Scout peers upslope. The glow of the distant bonfire is just visible over the crest of the ridge. “The werewolves are conducting some sort of ritual. They just took out an entire Sabbat pack.”

“Can you stop them?”

Scout rolls her eyes. “They’re werewolves.”

“How many?”

“Couple dozen.”

(Jason: “So, Jim. You’ve been a vampire for awhile now. The concept of ‘a couple dozen’ werewolves should fill you with mortal terror.”
Jim: “Yeah, it’s not the most comforting of thoughts.”)

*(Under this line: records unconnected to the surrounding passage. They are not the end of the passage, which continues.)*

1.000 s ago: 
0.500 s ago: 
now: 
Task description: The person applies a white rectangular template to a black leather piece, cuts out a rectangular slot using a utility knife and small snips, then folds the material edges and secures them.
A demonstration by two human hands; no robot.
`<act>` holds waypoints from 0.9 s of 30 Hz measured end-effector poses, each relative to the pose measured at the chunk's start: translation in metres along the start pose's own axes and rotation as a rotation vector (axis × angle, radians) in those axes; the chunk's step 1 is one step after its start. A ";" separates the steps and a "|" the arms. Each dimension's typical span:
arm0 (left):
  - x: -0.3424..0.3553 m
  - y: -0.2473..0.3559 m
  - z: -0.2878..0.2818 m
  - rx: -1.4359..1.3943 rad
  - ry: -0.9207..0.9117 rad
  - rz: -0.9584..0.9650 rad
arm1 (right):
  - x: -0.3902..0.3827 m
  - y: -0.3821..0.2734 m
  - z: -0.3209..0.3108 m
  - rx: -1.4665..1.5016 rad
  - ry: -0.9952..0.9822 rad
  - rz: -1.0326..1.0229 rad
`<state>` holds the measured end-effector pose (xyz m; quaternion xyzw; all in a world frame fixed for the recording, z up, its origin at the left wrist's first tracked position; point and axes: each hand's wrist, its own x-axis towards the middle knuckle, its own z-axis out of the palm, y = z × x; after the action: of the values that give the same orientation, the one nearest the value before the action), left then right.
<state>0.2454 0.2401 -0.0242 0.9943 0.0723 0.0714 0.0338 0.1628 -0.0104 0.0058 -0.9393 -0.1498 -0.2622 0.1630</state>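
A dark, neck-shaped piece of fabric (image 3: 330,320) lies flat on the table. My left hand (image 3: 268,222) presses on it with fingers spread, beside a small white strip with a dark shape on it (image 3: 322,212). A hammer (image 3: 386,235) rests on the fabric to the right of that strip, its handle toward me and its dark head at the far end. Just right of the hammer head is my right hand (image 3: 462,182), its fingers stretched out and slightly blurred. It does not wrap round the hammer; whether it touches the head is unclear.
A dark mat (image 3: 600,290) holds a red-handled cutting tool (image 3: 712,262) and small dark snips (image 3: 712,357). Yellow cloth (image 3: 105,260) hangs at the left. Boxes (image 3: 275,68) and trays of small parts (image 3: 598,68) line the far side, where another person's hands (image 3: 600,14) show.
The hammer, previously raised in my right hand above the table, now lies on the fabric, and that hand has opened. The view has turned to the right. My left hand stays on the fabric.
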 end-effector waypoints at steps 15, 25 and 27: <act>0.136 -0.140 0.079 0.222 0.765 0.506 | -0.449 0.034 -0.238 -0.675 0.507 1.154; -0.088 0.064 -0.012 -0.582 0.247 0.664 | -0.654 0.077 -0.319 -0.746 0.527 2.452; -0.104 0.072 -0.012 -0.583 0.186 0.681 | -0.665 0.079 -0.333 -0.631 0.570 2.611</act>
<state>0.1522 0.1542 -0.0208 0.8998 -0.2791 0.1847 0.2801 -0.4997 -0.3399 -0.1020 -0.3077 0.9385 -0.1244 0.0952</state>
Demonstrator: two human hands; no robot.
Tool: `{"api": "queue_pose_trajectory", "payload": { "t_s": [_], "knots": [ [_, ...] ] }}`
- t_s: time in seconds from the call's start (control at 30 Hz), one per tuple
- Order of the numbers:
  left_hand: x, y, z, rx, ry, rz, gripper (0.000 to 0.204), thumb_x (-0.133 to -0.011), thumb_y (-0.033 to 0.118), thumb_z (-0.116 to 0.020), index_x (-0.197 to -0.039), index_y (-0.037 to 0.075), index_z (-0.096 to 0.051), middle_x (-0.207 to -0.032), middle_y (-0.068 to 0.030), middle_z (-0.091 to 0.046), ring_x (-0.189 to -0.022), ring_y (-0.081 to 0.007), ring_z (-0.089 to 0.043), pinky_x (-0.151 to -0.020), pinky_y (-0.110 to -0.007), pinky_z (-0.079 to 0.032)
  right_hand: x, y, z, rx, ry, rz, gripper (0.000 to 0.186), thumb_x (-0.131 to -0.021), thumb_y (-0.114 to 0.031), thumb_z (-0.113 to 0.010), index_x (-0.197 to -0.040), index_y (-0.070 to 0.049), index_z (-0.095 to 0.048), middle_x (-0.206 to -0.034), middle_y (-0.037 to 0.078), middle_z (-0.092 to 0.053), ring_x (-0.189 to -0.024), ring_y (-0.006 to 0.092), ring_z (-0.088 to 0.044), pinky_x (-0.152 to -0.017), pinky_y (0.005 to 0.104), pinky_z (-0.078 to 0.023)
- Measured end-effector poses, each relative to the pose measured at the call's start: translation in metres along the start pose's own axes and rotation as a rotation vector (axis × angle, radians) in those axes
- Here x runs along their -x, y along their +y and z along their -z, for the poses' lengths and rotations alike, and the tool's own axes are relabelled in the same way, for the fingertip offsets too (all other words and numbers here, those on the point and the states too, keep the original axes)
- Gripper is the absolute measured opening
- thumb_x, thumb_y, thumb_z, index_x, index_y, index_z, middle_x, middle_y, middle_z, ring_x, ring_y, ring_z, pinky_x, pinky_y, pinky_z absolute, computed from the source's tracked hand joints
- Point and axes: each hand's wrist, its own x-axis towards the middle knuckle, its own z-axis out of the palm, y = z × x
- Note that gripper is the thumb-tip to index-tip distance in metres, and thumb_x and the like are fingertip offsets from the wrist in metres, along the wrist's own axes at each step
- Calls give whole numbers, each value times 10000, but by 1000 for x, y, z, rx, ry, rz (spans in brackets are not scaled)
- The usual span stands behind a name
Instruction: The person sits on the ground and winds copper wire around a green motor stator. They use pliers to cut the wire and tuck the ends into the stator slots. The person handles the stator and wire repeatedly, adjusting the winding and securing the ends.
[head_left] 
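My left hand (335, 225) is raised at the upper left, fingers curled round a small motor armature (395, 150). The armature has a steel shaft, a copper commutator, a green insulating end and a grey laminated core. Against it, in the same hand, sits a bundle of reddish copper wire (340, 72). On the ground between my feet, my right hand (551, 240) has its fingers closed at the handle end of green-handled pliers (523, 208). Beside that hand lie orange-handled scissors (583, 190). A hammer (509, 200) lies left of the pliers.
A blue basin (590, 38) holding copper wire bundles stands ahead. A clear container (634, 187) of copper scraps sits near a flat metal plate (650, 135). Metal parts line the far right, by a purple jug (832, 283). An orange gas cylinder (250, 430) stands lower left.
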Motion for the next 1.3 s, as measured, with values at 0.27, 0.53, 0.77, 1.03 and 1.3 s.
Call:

“Aye, I see. Well a few things might happen to even the odds. Rabenholz, if he doesn’t betray us, will be dropping silver over the entire region. More importantly, reinforcements are on their way from the south.”

Scout frowns skeptically. “What sort of reinforcements?”

“Ye’ll know them when you see them.” Anstis hangs up.

One of the werewolves suddenly lifts its snout, sniffing suspiciously in her direction. Scout tucks her phone away and retreats, melting back into the brush, away from the sounds and stench of the battlefields.

Some yards away, while crossing an open patch of dirt between copses of trees, movement in the dead sky draws her attention. It’s Rabenholz, soaring in on a slow approach path, cape flapping dramatically behind him.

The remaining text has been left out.